How is Turkey’s increasing profile perceived?


They are very comfortable with it. It varies from country to country. Turkish soap operas are popular all over the Arab world. Turkey has a cultural, soft power influence right now. People will refer to soap operas as an indication that a Muslim country can produce modern, culturally authentic TV stories; there is a kind of Turkey [showing that there] is a way to be modern and Muslim. Since many of these old governments, including [Hosni] Mubarak’s, said basically that these two things were not reconcilable, but people want that and they love to see Turkey [doing] that. People think Turkey is respected as a country; this is also appealing. There is more interest and hope for attention in Libya and Syria than there is in Egypt and Tunisia. By and large, people are pleased to see Turkey taking an interest in what is going on in the region.

Finally, what do you think about the future of the Arab Spring?

A: There have been the same regimes in office since the beginning of the 1970s; for 40 years, you had relatively stable, repressive military-backed regimes. It won’t be easy to construct the future in 40 months. It will take a long time. If we don’t expect things to be simple but also say it’s not going to take 40 years, then I am optimistic. The empowerment of people is very important.


Syria: a difficult set of choices

Syria is the hardest problem in the region, as there is anxiety that the collapse of Syrian regime will lead to an ethnic sectarian conflict similar to that of Libya and Iraq, according to Lisa Anderson. “But nobody wants to see a repressive regime survive. It is a difficult set of choices,” she said.
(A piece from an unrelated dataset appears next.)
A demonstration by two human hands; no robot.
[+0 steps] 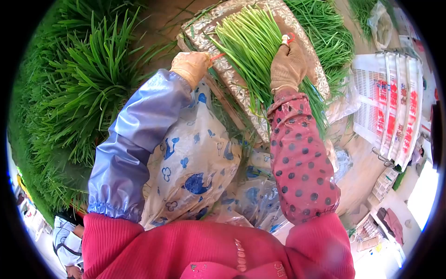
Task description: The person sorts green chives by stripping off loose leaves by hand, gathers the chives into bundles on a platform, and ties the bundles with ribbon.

Turkey’s stance as the leading country seeking the end of Bashar al–Assad’s regime “is a reasonable position,” said Anderson. “The longer he is in power and the rebellion continues, the more difficult and the longer will be for any successor to put the country together. In some respects you want whatever will happen to happen fast. If he is not going to stay in power he needs to be removed from power as fast as possible. A long drown out guerilla war would be debilitating for the country as a whole and it would create and reinforce social cleavages, which would be very hard to put back together,” she said.



Who is Lisa Anderson?


HDN


Lisa Anderson was appointed President of the American University in Cairo on January 1, 2011 after previously serving as Provost of the American University since 2008.

Anderson has also served as dean of the School of International and Public Affairs at Columbia University from 1996 to 2008, being a faculty member there since 1986. Prior to her work at Columbia, Anderson taught at Harvard University in the Government and Social Studies departments.

Her research has included work on state formation in the Middle East and North Africa, as well as regime change and democratization in developing countries.

In 1986 Anderson wrote “The State and Social Transformation in Tunisia and Libya: 1830-1980,” co-edited “The Origins of Arab Nationalism” in 1991 and edited “Transitions to Democracy” in 1999.
Anderson is emeritus member of the board of Human Rights Watch, and served as President of the Middle East Studies Association in 2003 and the Council of the American Political Science Association from 2004-2006.